REQUIRED WORK » The reply must consist of the lines from the first line of the records through the line containing "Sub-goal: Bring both", copied exactly, with every picture omitted.

INPUT MATERIAL »
• • • •

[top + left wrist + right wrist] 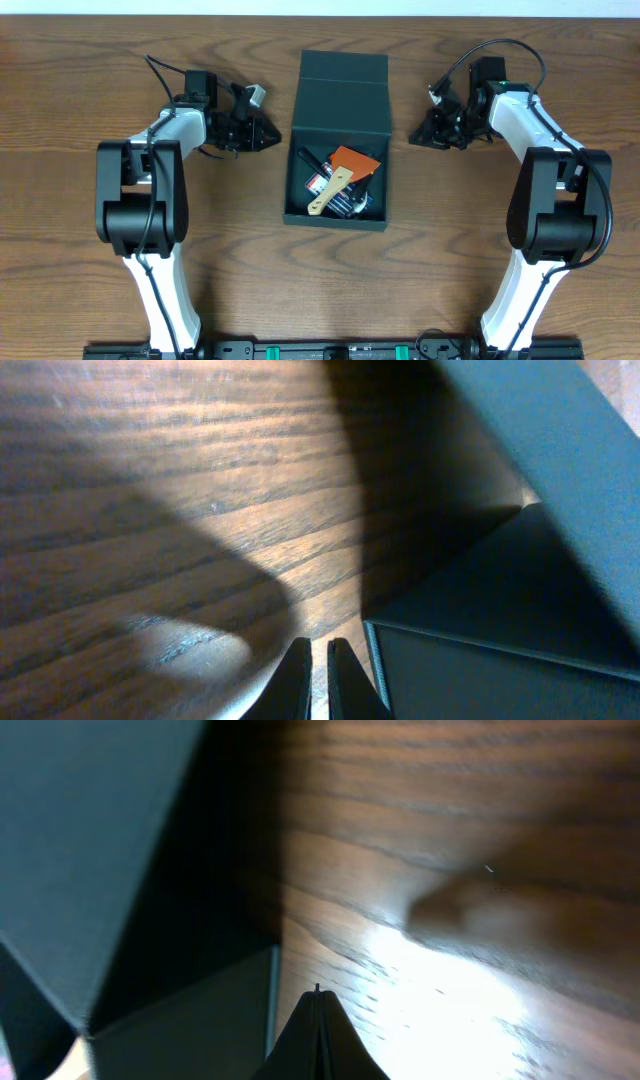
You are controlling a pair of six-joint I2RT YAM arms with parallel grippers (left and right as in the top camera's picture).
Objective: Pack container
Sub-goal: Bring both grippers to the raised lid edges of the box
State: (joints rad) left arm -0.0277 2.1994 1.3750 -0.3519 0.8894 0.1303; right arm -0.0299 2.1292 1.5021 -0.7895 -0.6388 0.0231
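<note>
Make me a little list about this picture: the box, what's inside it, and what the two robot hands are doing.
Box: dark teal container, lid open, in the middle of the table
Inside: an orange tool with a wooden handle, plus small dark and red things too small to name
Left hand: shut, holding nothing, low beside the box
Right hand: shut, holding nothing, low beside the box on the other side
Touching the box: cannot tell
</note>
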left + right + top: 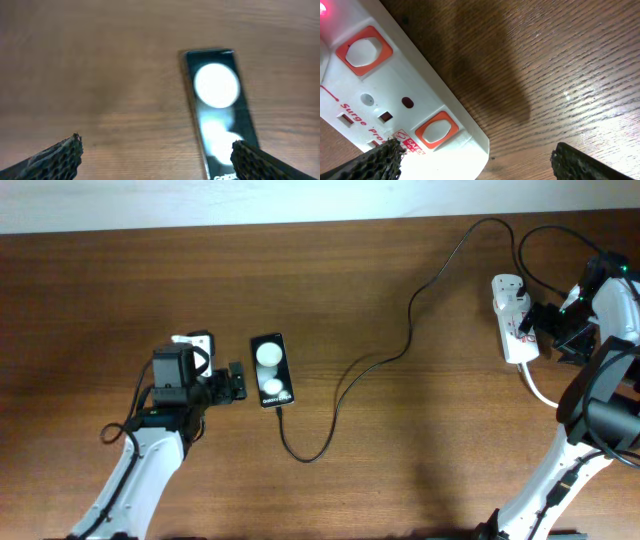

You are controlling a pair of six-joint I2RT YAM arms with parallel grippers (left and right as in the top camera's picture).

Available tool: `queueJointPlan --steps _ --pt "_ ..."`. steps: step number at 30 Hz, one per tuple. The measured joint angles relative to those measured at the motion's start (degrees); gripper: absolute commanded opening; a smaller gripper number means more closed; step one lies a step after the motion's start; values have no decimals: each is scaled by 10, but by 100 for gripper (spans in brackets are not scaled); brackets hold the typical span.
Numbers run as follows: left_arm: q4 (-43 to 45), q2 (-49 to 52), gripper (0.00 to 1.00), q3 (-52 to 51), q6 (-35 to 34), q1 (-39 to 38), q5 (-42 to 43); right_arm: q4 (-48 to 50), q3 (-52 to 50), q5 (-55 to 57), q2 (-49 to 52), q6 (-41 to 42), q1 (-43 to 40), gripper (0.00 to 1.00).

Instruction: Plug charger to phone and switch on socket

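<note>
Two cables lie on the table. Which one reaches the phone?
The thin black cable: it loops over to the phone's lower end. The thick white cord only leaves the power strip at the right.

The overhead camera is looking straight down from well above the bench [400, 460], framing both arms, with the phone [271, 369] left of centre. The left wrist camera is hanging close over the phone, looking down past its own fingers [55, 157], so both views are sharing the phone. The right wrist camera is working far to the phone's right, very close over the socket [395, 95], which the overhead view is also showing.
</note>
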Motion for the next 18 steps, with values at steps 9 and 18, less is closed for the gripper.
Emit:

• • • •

SOLUTION FOR THIS PROBLEM »
[top + left wrist + right wrist] 
You are controlling a pair of six-joint I2RT YAM arms with parallel grippers (left and right as in the top camera's picture).
Objective: Pack container
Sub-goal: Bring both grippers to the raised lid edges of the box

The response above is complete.